Auch der - denkbare - Einwand, die dargelegte Auslegung der Anmerkung 1 zu VV RVG Nr. 3202 führe dazu, dass der Regelungsgehalt der Anmerkung 1 zu VV RVG Nr. 3202 ins Leere gehe, weil in der Anmerkung 2 zu VV RVG Nr. 3202 durch Nennung der §§ 79a Abs. 2, 90a, 94a FGO bereits die in der Anmerkung 1 Nr. 1 und 2 zu VV RVG Nr. 3104 (sinngemäß) angesprochenen Verfahren genannt seien und das finanzgerichtliche Verfahren ein Anerkenntnis im Sinne der Anmerkung 1 Nr. 3 zu VV RVG Nr. 3104 nicht kenne, führt zu keinem anderen Ergebnis.

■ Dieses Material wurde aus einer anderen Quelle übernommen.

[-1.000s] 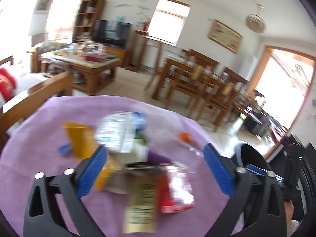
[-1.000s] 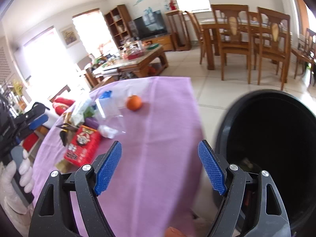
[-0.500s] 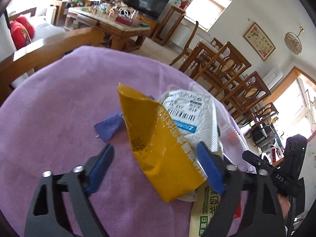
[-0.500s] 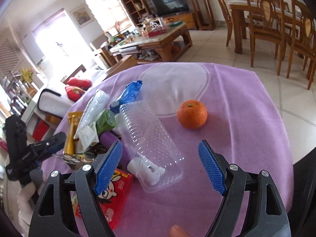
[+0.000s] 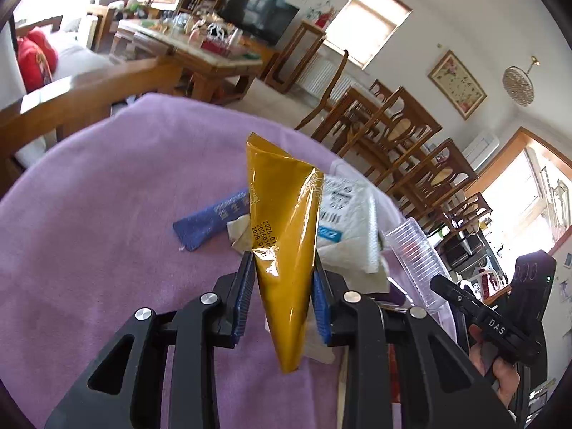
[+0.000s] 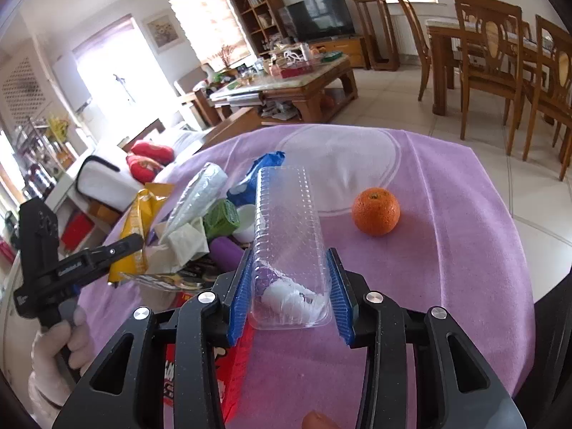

Es trifft zwar zu, dass die Anmerkung 1 zu VV RVG Nr. 3104 im finanzgerichtlichen Verfahren insoweit keine praktische Bedeutung hat. Hierin legt jedoch kein Widerspruch, weil ohne die Anmerkung 1 zu VV RVG Nr. 3202 im Verfahren vor den Landessozialgerichten eine Terminsgebühr für die in der Anmerkung 1 zu VV RVG Nr. 3104 umschriebenen Verfahren nicht entstehen könnte.

3.) Die Kostenentscheidung folgt aus den §§ 66 Abs. 8, 68 Abs. 3 GKG.